Poorly differentiated carcinoma arising from adenolymphoma of the parotid gland.

BACKGROUND: There is only one previous case report of a poorly differentiated carcinoma arising from an adenolymphoma of the parotid gland (Warthin's tumour). The absence of clinical symptoms, and the aspecificity of the radiological pattern make the diagnosis very difficult. CASE
PRESENTATION: We here report the case of a 73-year-old man with Warthin's tumour who was brought to our attention because of a swelling in the parotid region.
CONCLUSIONS: In this case with an atypical clinical presentation, the intra-operative examination of a frozen section of the parotid mass allowed us to diagnose the malignant tumour correctly and consequently undertake its radical excision.

Background

Adenolymphoma (also called Warthin's tumour: WT) is a benign neoplasm of the salivary glands that almost exclusively occurs in the parotid gland, more often at the inferior pole, and usually affects white men aged 55 years. It has a classical composite histological appearance, with an epithelial component and a lymphoid stroma. The malignant transformation of WT is a very rare event. The lymphoid component may evolve into malignant lymphoma [1], whereas the epithelial component may develop into mucoepidermoid carcinoma [2], adenocarcinoma [3] or squamous cell carcinoma [4-7]. To the best of our knowledge, only Onder [8] has previously reported a case of poorly differentiated carcinoma of the parotid gland arising from WT.

Case presentation

A 73-year-old man was brought to our attention in January 2001 because of a swelling in the right parotid region, which had appeared three years before but had always been neglected by the patient because of its asymptomatic nature. It had apparently grown more rapidly over the previous two months, and a physical examination revealed the presence of a voluminous mass with a regular border that was mobile on the superficial and deep planes, and did not hurt upon palpation. There were no palpable cervical lymph nodes.

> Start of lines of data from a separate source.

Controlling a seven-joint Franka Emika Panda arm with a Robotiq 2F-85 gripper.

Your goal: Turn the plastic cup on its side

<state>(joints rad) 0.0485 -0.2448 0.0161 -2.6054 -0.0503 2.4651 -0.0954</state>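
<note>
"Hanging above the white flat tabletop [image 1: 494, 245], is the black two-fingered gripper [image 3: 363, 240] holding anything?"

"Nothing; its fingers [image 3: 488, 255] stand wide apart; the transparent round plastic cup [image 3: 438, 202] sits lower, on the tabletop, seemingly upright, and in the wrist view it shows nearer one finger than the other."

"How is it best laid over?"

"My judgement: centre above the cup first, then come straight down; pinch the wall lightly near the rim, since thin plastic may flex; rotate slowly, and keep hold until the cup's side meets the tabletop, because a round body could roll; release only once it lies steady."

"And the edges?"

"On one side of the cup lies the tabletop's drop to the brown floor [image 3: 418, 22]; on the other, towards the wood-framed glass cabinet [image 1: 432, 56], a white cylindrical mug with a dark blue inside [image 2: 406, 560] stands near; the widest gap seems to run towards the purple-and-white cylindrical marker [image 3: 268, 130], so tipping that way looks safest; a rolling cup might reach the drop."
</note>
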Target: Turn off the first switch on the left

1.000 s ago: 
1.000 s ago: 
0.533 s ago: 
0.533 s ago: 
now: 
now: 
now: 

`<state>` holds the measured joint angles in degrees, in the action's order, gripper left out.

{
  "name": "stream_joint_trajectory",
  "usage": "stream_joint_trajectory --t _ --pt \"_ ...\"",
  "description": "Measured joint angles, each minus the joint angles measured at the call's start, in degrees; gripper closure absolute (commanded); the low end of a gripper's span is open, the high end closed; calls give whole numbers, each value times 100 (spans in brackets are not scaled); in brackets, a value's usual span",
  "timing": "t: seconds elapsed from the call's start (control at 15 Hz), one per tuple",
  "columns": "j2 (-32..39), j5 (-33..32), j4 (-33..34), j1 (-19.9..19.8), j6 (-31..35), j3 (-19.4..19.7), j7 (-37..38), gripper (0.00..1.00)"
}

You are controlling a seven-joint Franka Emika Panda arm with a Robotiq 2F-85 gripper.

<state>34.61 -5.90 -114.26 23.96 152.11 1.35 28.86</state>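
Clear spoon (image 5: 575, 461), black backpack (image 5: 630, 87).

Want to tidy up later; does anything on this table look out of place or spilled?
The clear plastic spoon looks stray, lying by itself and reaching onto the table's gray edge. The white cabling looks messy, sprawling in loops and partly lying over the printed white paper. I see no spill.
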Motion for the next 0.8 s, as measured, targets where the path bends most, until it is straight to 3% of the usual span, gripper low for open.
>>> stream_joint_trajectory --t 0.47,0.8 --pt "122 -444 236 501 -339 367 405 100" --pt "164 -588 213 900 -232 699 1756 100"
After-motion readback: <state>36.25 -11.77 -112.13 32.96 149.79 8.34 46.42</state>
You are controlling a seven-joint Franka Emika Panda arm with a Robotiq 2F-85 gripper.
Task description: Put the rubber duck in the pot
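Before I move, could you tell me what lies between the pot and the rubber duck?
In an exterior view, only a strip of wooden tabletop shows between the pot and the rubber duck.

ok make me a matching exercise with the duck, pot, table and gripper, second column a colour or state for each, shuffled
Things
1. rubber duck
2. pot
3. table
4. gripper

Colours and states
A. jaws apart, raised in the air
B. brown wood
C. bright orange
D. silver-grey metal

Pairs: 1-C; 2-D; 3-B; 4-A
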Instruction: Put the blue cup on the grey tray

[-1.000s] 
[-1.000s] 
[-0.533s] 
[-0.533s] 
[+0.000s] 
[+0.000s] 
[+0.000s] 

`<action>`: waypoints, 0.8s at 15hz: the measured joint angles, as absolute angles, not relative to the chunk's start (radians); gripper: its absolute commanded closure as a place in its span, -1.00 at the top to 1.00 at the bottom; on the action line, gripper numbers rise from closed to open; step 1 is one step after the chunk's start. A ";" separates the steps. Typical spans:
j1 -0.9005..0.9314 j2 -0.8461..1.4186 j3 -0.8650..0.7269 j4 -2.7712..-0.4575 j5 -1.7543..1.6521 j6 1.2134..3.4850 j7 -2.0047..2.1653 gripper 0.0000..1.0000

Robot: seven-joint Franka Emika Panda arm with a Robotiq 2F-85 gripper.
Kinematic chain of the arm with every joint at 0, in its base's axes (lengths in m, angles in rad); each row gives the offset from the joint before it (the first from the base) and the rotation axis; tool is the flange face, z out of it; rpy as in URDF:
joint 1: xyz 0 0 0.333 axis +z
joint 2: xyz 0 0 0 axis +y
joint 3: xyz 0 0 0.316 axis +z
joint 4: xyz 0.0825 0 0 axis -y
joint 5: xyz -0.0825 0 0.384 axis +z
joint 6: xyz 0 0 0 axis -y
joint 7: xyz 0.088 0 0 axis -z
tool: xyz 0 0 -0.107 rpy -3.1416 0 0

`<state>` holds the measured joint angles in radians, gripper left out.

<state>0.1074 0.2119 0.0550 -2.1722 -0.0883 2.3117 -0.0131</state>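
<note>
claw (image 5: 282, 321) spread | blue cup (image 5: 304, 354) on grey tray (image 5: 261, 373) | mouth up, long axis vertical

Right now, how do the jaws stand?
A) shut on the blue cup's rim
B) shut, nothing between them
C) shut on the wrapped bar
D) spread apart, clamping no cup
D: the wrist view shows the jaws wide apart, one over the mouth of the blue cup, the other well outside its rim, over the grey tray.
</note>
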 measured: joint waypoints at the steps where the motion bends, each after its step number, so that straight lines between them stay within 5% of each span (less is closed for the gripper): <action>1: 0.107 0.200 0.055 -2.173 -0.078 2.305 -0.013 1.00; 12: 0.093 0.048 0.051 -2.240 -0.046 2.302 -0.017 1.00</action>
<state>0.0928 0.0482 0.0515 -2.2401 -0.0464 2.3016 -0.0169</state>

Three weeks before, the patient had undergone an ultrasound (US) examination of the neck and salivary glands, and a fine-needle aspiration biopsy revealed a mass on the superficial lobe of the parotid. The biopsy specimen suggested Warthin's tumour, but was negative for malignant cells. The computed tomography (CT) scan made using intravenous contrast medium confirmed the presence of a 3.4 × 2.5 cm mass on the right parotid gland. No pathological lymph nodes were identified (Fig. 1).

Figure 1

An axial computed tomography scan with contrast medium showing a 3.4 × 2.5 cm mass on the right parotid gland (arrows).

The patient underwent a right superficial parotidectomy and, as an analysis of a frozen section showed the presence of poorly differentiated carcinoma cells, the surgeon extended the exeresis of the gland to the lower pole, preserving the facial nerve which was unaffected by the neoplasm. There were no right facial nerve deficits after the operation. The surgical specimen (3.5 × 2.5 × 1 cm) had a well-circumscribed, spherical, soft grey nodule with a few small cysts (a typical WT); the inner portion consisted of a harder yellow mass measuring 1.7 cm that proved to be a poorly differentiated carcinoma (Fig. 2).

Figure 2

Left panel (enlargement 10×): undifferentiated carcinoma with poorly squamous differentiation (bottom right) very near to a typical Warthin's tumour (upper left). The arrows indicate the transition zone from a benign to malignant neoplasm. Right panel (enlargement 40×): detail of the malignant area. Hematoxylin and eosin stains.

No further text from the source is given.